When muons, taus and electrons decay, one of the things they produce are these tiny neutrinos. Neutrinos comes from an Italian diminutive meaning “little neutral one,” Shanahan said.
Not only do neutrinos have flavors, but they each have a bit of mass, which can be referred to as masses one, two and three. Neutrinos may be virtually massless, but all have slightly different masses.
Where it gets tricky for scientists is that the mass hierarchy from heaviest to lightest neutrino is unknown and very hard to quantify. Increasingly challenging still is that the flavors are not reflective of the masses, de Gouvêa said, who is not affiliated with the current NOvA experiment.
Scientists already know that neutrinos oscillate. By observing the oscillation between neutrinos, scientists can hope to understand the masses.
“We only learn about these masses with neutrino oscillation experiments,” he said. “That’s the only way we have of doing that, in spite of the fact that we’ve tried it other ways.”

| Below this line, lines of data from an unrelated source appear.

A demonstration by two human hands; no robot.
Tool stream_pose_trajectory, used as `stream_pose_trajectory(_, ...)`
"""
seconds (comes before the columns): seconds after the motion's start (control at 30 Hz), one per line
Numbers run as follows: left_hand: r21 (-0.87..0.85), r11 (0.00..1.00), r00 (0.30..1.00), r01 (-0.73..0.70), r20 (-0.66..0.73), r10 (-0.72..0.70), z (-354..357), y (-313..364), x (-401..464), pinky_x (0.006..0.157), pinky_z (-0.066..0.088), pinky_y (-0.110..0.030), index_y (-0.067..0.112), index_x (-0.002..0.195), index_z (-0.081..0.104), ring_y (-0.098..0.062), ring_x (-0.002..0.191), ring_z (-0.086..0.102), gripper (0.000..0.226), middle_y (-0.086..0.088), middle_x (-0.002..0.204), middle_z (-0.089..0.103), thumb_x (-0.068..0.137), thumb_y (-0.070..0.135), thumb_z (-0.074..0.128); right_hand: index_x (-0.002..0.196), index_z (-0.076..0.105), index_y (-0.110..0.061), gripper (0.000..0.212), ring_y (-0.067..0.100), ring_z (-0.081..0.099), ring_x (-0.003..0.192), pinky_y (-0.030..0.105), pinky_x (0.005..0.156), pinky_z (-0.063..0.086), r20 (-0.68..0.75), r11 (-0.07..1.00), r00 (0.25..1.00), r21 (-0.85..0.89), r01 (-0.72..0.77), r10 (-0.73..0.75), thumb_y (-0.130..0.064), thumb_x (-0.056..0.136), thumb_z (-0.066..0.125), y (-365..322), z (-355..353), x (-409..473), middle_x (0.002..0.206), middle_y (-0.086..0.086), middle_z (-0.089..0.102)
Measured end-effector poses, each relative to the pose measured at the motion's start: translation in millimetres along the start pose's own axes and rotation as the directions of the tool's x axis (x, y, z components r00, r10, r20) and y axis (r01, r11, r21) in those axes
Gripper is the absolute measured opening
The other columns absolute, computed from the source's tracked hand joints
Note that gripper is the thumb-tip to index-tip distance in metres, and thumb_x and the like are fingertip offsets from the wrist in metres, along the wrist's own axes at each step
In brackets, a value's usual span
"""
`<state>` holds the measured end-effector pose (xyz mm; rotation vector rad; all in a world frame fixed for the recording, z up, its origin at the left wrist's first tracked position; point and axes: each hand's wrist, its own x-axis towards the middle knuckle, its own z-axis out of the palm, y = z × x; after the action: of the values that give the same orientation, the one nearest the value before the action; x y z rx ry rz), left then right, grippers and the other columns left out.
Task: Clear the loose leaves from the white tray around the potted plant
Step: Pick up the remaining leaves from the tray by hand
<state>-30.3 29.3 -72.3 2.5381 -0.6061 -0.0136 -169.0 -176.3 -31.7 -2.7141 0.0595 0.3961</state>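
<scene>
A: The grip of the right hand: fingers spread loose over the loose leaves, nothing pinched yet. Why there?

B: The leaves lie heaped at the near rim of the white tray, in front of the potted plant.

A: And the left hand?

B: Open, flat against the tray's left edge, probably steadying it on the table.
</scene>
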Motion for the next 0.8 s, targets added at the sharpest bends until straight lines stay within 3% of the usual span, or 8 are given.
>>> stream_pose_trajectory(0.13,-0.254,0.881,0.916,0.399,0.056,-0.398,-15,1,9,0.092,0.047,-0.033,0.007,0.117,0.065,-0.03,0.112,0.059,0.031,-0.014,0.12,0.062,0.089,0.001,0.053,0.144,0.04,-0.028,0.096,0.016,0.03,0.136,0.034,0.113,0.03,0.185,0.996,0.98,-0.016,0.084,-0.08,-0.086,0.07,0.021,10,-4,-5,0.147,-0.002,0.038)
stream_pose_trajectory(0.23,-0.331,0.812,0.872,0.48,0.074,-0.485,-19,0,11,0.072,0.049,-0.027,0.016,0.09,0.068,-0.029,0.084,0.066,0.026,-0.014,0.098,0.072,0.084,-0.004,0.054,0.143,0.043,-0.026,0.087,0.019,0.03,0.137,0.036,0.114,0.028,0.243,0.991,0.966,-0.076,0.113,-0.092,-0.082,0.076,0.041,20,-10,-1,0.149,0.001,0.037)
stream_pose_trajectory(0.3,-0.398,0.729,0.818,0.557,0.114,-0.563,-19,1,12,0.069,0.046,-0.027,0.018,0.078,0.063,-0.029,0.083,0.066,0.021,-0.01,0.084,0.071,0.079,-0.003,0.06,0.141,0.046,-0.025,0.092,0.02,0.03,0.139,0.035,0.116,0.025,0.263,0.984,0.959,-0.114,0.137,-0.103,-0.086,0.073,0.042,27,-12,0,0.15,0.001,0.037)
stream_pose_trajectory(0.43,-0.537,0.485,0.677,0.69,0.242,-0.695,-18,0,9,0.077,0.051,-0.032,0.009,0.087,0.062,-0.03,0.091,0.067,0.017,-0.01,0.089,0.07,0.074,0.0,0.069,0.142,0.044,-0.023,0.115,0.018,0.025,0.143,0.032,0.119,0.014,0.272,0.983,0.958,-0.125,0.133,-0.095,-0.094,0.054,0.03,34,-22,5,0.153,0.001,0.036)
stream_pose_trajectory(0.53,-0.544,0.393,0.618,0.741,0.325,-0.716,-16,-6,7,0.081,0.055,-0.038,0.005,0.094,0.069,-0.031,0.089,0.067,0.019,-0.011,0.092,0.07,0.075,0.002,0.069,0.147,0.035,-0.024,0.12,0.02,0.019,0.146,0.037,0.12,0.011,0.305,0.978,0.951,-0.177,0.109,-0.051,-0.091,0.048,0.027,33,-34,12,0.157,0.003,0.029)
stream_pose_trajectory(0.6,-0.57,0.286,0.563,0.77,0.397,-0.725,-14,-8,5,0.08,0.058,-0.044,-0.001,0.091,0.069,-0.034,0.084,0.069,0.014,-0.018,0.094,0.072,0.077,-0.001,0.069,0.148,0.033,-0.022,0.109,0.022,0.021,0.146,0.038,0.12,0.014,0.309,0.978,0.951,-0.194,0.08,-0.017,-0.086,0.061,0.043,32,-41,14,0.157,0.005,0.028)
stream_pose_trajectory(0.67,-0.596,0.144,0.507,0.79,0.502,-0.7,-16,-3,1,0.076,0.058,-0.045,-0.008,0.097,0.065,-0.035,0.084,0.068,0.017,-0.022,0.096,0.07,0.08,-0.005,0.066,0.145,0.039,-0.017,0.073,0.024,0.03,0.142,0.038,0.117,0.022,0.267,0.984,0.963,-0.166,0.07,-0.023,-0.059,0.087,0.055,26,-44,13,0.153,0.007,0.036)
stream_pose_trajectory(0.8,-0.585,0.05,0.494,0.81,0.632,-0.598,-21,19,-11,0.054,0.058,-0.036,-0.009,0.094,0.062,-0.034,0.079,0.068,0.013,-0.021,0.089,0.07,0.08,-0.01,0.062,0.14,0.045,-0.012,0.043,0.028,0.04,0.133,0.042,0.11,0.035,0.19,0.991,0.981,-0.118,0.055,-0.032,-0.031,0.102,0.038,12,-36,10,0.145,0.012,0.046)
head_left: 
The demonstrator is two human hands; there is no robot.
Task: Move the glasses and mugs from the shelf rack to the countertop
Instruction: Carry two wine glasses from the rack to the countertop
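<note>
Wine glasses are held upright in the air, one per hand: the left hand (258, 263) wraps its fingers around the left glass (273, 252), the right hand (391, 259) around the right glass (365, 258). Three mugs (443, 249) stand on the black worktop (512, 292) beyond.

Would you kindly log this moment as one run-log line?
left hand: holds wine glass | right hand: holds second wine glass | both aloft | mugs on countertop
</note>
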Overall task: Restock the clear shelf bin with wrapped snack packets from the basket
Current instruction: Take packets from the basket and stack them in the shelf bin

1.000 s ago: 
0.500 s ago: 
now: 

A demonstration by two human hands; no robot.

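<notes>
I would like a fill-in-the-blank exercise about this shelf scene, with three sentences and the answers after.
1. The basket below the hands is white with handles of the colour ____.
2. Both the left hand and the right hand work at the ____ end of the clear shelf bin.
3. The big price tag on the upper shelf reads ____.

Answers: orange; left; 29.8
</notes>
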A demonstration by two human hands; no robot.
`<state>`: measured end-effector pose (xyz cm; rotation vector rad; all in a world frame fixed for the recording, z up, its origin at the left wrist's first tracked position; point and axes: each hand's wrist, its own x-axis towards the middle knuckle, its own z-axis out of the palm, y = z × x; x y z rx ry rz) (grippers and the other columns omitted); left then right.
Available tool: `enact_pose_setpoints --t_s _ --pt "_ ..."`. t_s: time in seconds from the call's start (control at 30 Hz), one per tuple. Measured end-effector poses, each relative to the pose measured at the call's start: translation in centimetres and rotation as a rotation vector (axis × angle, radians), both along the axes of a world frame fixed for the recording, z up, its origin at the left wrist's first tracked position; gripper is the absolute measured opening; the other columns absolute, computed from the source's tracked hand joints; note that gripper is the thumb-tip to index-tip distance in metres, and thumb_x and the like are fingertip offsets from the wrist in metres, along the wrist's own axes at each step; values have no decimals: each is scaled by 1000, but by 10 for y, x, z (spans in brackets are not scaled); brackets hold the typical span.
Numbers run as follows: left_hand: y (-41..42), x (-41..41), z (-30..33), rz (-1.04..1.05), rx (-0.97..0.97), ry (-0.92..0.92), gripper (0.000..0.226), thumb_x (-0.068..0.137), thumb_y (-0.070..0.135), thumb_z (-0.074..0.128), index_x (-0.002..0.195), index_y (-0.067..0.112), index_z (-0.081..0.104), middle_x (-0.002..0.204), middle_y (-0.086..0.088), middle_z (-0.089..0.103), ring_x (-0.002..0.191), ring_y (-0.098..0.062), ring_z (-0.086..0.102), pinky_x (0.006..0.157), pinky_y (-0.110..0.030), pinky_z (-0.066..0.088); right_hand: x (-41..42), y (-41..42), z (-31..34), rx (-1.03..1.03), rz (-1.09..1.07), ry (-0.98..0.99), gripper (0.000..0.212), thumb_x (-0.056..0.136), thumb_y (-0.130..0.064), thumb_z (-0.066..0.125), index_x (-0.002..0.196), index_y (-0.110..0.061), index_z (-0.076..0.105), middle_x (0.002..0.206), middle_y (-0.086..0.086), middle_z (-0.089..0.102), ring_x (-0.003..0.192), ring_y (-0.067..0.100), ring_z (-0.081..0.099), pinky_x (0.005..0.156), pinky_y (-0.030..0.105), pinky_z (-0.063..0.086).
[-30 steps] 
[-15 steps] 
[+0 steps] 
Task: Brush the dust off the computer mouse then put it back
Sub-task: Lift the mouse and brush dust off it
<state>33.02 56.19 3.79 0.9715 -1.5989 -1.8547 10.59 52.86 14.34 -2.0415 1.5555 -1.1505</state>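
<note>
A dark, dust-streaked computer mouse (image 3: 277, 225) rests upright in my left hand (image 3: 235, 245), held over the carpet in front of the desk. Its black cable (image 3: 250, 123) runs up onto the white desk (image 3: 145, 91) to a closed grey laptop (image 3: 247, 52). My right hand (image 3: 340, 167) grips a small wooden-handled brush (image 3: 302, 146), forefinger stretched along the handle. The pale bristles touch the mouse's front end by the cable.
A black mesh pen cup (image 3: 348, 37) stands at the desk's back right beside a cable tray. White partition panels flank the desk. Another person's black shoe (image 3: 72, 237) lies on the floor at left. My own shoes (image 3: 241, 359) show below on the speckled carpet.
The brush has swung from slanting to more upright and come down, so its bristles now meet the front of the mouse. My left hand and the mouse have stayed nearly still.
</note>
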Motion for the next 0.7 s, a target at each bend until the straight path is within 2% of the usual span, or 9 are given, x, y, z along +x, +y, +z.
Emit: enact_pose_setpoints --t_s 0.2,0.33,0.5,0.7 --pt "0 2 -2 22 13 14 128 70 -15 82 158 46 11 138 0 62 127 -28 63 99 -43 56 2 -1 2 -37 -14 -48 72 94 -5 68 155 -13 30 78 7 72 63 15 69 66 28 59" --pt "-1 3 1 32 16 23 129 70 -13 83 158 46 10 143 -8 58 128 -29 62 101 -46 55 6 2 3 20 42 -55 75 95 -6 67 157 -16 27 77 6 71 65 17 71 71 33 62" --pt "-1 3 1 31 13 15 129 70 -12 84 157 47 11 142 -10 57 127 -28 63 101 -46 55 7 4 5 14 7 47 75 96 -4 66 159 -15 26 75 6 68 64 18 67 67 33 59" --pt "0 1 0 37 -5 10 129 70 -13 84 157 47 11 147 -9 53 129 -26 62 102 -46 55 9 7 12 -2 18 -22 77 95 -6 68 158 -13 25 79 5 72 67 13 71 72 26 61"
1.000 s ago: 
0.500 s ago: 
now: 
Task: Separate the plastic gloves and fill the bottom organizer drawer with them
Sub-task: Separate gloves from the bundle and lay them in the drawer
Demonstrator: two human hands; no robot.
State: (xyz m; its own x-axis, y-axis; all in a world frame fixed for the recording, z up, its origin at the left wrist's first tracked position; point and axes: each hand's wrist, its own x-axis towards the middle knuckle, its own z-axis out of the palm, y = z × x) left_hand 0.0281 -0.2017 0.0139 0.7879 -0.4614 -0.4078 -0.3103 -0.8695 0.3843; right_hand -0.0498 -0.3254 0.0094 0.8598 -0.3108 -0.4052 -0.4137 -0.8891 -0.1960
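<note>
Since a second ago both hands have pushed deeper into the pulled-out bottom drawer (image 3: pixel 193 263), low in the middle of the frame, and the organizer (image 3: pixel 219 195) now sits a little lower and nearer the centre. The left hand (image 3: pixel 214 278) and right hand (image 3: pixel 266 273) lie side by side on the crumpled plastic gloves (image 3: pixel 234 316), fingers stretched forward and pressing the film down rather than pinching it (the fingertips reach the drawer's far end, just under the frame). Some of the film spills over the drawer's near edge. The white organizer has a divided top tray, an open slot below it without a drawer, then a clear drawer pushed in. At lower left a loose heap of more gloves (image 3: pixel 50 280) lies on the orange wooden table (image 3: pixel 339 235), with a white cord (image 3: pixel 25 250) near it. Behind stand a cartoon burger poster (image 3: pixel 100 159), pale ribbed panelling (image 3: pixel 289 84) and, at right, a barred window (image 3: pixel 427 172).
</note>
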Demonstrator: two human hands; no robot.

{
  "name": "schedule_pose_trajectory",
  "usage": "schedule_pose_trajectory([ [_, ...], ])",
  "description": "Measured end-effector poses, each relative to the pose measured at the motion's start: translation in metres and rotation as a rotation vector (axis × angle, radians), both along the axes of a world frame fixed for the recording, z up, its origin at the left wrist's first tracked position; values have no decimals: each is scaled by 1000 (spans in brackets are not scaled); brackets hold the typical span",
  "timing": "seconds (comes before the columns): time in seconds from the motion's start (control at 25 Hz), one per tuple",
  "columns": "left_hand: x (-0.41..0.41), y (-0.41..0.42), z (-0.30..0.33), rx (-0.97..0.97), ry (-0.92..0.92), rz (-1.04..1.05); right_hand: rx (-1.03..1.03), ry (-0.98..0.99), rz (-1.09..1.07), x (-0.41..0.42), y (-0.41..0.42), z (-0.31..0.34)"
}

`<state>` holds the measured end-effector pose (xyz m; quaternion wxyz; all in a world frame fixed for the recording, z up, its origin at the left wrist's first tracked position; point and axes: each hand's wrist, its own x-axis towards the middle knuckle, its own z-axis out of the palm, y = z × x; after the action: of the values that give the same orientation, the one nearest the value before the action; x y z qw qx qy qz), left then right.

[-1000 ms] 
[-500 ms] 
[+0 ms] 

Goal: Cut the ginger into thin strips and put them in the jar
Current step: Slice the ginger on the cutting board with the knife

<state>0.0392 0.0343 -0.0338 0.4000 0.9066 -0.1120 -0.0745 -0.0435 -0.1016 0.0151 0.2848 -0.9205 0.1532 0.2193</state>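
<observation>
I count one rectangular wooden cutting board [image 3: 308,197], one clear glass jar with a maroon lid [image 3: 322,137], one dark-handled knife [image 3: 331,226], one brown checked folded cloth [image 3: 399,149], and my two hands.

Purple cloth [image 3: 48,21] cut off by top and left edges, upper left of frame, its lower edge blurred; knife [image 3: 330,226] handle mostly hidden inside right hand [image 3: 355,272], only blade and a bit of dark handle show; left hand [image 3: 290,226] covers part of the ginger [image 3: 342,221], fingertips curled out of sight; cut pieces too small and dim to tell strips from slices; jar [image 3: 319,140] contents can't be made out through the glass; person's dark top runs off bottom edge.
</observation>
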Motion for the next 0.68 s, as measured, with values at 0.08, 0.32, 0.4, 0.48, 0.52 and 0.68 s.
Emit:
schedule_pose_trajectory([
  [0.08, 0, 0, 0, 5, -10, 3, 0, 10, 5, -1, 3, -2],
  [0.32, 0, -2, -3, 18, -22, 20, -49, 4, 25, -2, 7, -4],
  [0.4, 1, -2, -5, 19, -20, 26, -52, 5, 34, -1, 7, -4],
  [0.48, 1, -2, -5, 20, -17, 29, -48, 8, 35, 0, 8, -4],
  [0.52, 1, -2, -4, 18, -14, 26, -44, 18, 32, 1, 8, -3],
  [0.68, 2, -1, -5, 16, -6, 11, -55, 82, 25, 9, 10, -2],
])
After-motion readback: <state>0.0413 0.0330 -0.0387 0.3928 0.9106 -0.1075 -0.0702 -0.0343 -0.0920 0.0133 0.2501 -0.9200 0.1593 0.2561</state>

Physicist theorize that the origins of these masses could be tied to the big bang. Neutrinos can clue scientists into information about the Big Bang and also help scientists understand the creation of matter and antimatter.
Matter is what we are, what we see and what we touch every day. There is significantly more matter in the universe than its counterpart, scientists said.
“However the universe came into existence, there were equal amounts at least in some instance at the beginning of matter and antimatter,” Shanahan said. “We live in a world, luckily, where there is no antimatter, except for fleetingly in cosmic rays. It’s a big mystery how we got to that.”
Laura L. Calderone/MEDILL
But getting there allowed the universe as we know it to come into being.
Scientists at NOvA in Fermilab started producing muon neutrinos and are looking for them to change into electron neutrinos at the far detector. They plan to eventually switch from producing muon neutrinos to producing muon antineutrinos, an antimatter form of neutrinos. Then scientists will look for electron antineutrinos the far detector, according to Tesarek.
“If those occur at different rates, that would be the signature of a process that would produce this asymmetry between matter and antimatter,” he said.
Understanding these great mysteries is no easy feat.
Neutrino detection has begun, but the far detector’s construction is still incomplete. Scientists say they hope to start publishing research within the next year, but the timeline for the whole NOvA project is over the span of years.